_TASK DETAILS_
Word for word, copy all the data and drop the pictures.

_GIVEN MATERIAL_
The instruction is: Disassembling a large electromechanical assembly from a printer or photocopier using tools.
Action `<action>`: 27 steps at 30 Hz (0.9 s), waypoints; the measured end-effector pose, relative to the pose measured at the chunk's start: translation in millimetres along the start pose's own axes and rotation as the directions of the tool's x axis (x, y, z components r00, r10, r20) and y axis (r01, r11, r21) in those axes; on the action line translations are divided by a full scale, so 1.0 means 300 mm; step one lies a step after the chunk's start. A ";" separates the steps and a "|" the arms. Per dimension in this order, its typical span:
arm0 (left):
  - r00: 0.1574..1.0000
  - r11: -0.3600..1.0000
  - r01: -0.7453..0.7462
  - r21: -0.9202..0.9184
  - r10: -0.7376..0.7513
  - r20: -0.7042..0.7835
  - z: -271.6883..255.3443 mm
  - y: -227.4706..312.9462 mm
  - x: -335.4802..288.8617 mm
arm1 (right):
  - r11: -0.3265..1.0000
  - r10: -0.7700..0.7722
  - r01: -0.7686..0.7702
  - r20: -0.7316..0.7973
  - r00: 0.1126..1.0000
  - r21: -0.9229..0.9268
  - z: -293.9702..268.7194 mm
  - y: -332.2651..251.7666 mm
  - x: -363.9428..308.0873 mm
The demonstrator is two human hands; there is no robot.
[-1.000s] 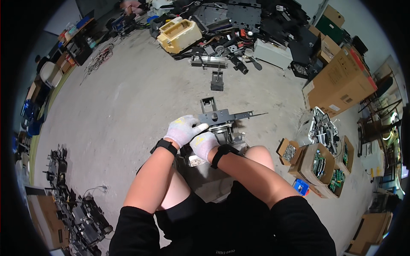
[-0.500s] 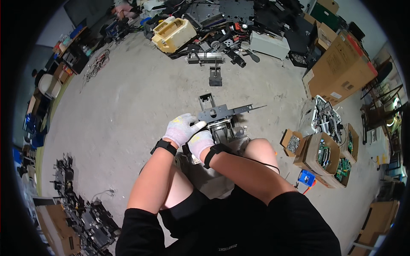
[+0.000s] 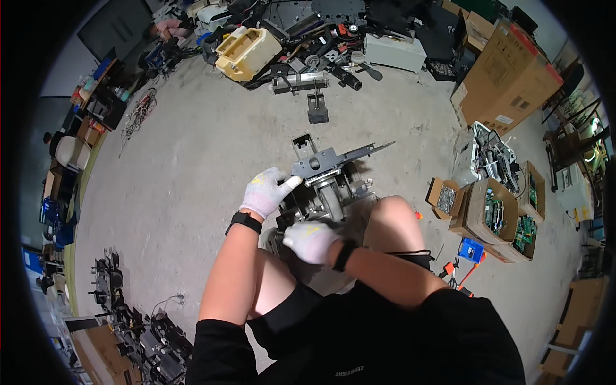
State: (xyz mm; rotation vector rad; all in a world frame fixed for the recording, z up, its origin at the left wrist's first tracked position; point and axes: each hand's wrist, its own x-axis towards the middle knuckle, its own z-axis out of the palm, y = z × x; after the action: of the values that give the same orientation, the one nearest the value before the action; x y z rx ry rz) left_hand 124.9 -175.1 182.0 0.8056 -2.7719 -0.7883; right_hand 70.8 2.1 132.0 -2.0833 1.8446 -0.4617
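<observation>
A dark grey metal frame [image 3: 312,167] with a round hole in its flat plate and a long arm reaching to the right lies in front of me, between my knees. Beneath the plate a thick wheel [image 3: 330,200] shows among metal brackets. My left hand [image 3: 263,194], in a white knit glove, grips the frame's left end, thumb laid toward the plate. Nearer to me, below the wheel, my gloved right hand [image 3: 311,242] is closed, knuckles up and slightly blurred. Whatever is in its fingers is hidden.
Ahead on the floor stands a small dark metal bracket [image 3: 317,109], before a heap with a cream plastic bin [image 3: 247,54]. To my right are boxes of circuit boards [image 3: 493,212], a small box of screws [image 3: 444,197] and a blue container [image 3: 471,250]. Black parts [image 3: 151,333] lie lower left.
My right hand has come away from beside my left hand, toward me and slightly right, uncovering the metalwork by the wheel. My left hand stays at the frame. The view has shifted slightly.
</observation>
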 end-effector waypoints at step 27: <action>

_ANSWER BOX_
The instruction is: Disassembling a large electromechanical assembly from a printer or photocopier using tools.
Action `<action>`: 27 steps at 30 Hz (0.9 s), waypoints; the measured end-effector pose, relative to the pose measured at the chunk's start: translation in millimetres along the start pose's own axes and rotation as the directions of the tool's x axis (x, y, z components r00, r10, r20) and y axis (r01, r11, r21) in those axes; on the action line translations are divided by a full scale, so 1.0 means 300 mm; step one lies a step after the chunk's start. A ";" separates the steps and a "|" the arms. Per dimension in this order, its typical span:
arm0 (left):
  - r00: 0.1574..1.0000
  - r11: -0.3600..1.0000
  - r01: -0.7453..0.7462
  - r21: -0.9202..0.9184
  - r10: -0.7376..0.7513
  - r20: -0.7042..0.7835
  - z: -271.6883..255.3443 mm
  - y: -227.4706..312.9462 mm
  - x: -335.4802..288.8617 mm
arm1 (right):
  - r11: -0.3265..1.0000
  - r10: -0.7700..0.7722
  - r01: -0.7686..0.7702
  - r20: -0.7316..0.7973
  - r00: 0.1126..1.0000
  - r21: -0.9229..0.9268
  - z: -293.9702..268.7194 mm
  - y: -332.2651..251.7666 mm
  - x: -363.9428..308.0873 mm
The demonstrator is two human hands; there is no robot.
[-1.000s] 
[-0.500s] 
[+0.000s] 
State: (xyz mm; rotation vector rad; all in a world frame fixed for the recording, z up, its origin at the left wrist's first tracked position; point and axes: each hand's wrist, its own x-axis towards the middle knuckle, its own z-axis out of the palm, y = z × x; after the action: of the values that give the same orientation, the one nearest the value before the action; x y z rx ry rz) left_hand 124.9 -175.1 182.0 0.8056 -2.7719 -0.7883; right_hand 70.8 2.1 132.0 -2.0833 1.8446 -0.4617
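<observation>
A dark grey metal frame [image 3: 312,167] with a round hole in its flat plate and a long arm reaching to the right lies in front of me, between my knees. Beneath the plate a thick wheel [image 3: 330,200] shows among metal brackets. My left hand [image 3: 263,194], in a white knit glove, grips the frame's left end, thumb laid toward the plate. Nearer to me, below the wheel, my gloved right hand [image 3: 311,242] is closed, knuckles up and slightly blurred. Whatever is in its fingers is hidden.
Ahead on the floor stands a small dark metal bracket [image 3: 317,109], before a heap with a cream plastic bin [image 3: 247,54]. To my right are boxes of circuit boards [image 3: 493,212], a small box of screws [image 3: 444,197] and a blue container [image 3: 471,250]. Black parts [image 3: 151,333] lie lower left.
My right hand has come away from beside my left hand, toward me and slightly right, uncovering the metalwork by the wheel. My left hand stays at the frame. The view has shifted slightly.
</observation>
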 end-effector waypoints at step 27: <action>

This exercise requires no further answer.